Questa complessità induce il 51% dei manager intervistati a preferire la sospensione della produzione interna e ad adottare un modello più snello, “asset light”, che porti la produzione quanto più possibile a fornitori esterni. In realtà, questa potrebbe rivelarsi una soluzione solo parziale o temporanea, perché basata ancora una volta sulla riduzione dei costi invece che su un approccio che consideri i rischi e il contesto in modo olistico. In sintesi, afferma il dossier di Roland Berger, i trend innovativi vanno affrontati e inglobati modificando il modello di business.
L’opinione di Oliver Knapp, partner di Roland Berger, è che “Le aziende preferirebbero concentrarsi sulle vendite e sul marketing ed esternalizzare le fasi di produzione vere e proprie. Tuttavia, questo approccio risolverà solo i problemi del "vecchio mondo". L'esternalizzazione della produzione può infatti danneggiare, anziché aiutare, le aziende. Al contrario, una ristrutturazione della produzione che tenga conto di mega-trend come la sostenibilità, la regionalizzazione o la personalizzazione può creare un vantaggio competitivo".
Le imprese asiatiche più disposte ad abbracciare il cambiamento
I mega-trend individuati hanno la doppia faccia della difficoltà attuale che può trasformarsi in un’opportunità per aggiornare il business e creare imprese “di nuova generazione”: si tratta di una sfida a individuare un nuovo percorso per riallineare la produzione a lungo termine e distinguersi dalla concorrenza.

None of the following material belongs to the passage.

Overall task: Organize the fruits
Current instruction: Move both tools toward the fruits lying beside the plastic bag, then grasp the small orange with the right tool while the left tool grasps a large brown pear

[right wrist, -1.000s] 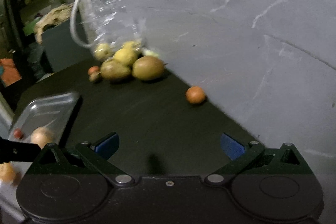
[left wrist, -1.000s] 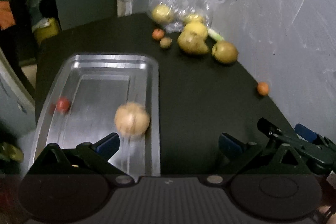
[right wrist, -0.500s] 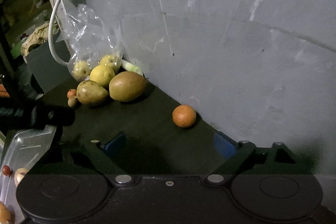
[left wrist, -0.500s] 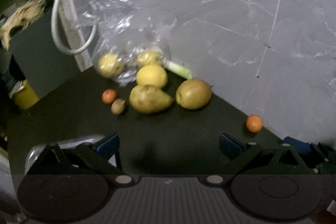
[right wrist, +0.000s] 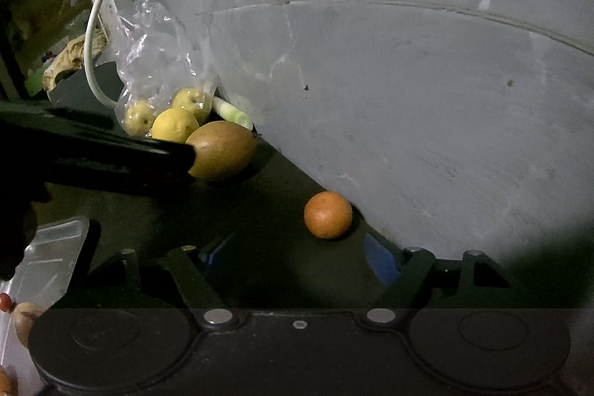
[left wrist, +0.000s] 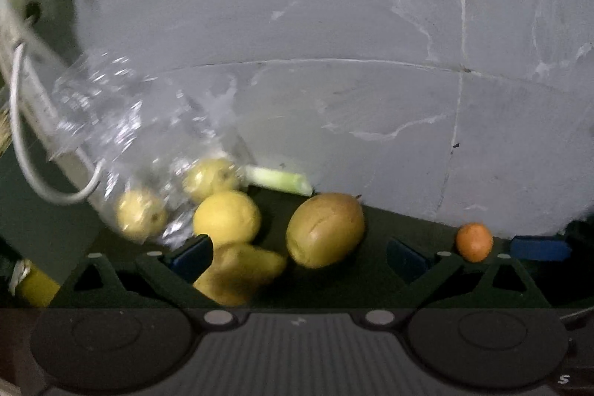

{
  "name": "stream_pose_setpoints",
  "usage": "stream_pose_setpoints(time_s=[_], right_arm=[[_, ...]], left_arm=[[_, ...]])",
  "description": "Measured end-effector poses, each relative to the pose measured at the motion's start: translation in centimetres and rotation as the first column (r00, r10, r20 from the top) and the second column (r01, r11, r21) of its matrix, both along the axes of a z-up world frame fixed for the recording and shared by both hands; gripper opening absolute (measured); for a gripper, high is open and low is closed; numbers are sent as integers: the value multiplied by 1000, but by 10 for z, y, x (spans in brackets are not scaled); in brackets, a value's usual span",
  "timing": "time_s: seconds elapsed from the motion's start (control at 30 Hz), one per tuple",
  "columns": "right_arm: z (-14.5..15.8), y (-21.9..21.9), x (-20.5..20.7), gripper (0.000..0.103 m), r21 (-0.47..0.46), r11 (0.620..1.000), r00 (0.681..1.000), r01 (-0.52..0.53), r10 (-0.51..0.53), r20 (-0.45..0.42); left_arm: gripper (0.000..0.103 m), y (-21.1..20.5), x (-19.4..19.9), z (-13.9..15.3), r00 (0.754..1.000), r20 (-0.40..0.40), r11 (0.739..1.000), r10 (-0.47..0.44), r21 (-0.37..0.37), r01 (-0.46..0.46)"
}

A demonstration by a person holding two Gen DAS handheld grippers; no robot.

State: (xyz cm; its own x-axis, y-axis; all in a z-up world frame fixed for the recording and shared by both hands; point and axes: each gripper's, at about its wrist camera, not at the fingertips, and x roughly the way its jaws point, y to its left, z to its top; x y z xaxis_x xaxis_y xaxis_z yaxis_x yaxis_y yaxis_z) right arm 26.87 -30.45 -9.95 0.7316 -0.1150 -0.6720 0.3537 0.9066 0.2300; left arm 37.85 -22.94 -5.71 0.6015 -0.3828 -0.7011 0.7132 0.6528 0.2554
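In the left wrist view my left gripper (left wrist: 297, 258) is open, close up to the fruit pile by the wall. A large brown-green oval fruit (left wrist: 325, 229) lies between its fingers, untouched. A pear (left wrist: 237, 277) sits against the left finger, with a lemon (left wrist: 226, 218) behind it. In the right wrist view my right gripper (right wrist: 297, 258) is open, and a small orange (right wrist: 327, 215) rests on the dark table just ahead between its fingers. The metal tray (right wrist: 55, 262) at the lower left holds a round tan fruit (right wrist: 24, 318) and a small red one (right wrist: 5, 301).
A clear plastic bag (right wrist: 159, 62) with two yellow fruits leans on the grey wall (right wrist: 408, 99). A pale green stalk (right wrist: 232, 114) lies beside it, and a white cable (right wrist: 91, 62) hangs behind. The left gripper's dark body (right wrist: 111, 158) crosses the right wrist view.
My left gripper has left the tray, where a fruit was rolling, and closed in on the fruit pile. The right gripper has advanced toward the orange. Both stayed open.
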Motion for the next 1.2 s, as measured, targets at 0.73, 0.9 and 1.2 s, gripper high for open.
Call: stream_pose_setpoints(time_s=[0.73,0.9,1.2], right_arm=[[-8,0,19,64,-23,998,998,58,-58,-15],[-8,0,18,60,-34,997,998,69,-70,-10],[-10,1,18,59,-47,997,998,56,-56,-3]], left_arm=[[91,-36,45,-39,995,-93,998,-20,62,26],[84,-42,49,-46,992,-121,997,-24,66,32],[81,-49,50,-53,988,-152,996,-31,84,44]])
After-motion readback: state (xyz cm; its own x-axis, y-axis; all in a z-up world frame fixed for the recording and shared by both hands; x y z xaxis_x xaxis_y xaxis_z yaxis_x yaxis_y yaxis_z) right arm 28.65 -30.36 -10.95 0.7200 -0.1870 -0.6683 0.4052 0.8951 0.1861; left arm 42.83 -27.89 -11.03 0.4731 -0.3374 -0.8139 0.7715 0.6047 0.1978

La sostenibilità è senza dubbio la voce principale e, oggi come oggi, la tendenza su cui le imprese stanno lavorando con maggiore attenzione, spinte da impellenze che vanno dagli aspetti normativi fino a quelli di marketing: ma trasformare l’evoluzione imposta dal contesto in leva competitiva determina il vero salto di qualità. Il trend della regionalizzazione risponde alla volontà delle imprese di riportare a distanze più contenute e nei mercati nazionali i siti di produzione; il fine è risolvere le problematiche legate alle vulnerabilità delle catene di approvvigionamento o del rischio politico locale correlato ai populismi: ma l’in-shoring porta con sé altri aspetti vantaggiosi utili a distinguersi, dalla regionalizzazione dei prodotti al valore della reputazione in relazione al rapporto con il territorio. Altra tendenza che può trasformarsi in concreto vantaggio, se debitamente affrontata, è l’introduzione di tecnologie innovative, che possano cambiare i processi di produzione rendendoli più efficienti, ma anche portare cambiamenti nelle scelte produttive e quindi nell’offerta al mercato. Legata alle tecnologie è la tendenza alla digitalizzazione, sempre più protagonista in tutte le aree dell'economia e che arriverà a rimodellare anche la produzione. La personalizzazione, infine, è un altro dei megatrend che le imprese devono fare proprio: i clienti desiderano prodotti più personali se non addirittura unici, un aspetto che induce necessariamente a maggiori variazioni in fase di produzione.
Le imprese intervistate sembrano condividere l’opinione sul vantaggio di appropriarsi delle mega-tendenze per rivedere il proprio modello di business: un approccio più sentito in Asia, con l’86% di risposte positive tra i manager cinesi e l’81% tra quelli del resto del continente, mentre l’orientamento è condiviso dal 71% degli intervistati in Europa e dal 67% negli Usa.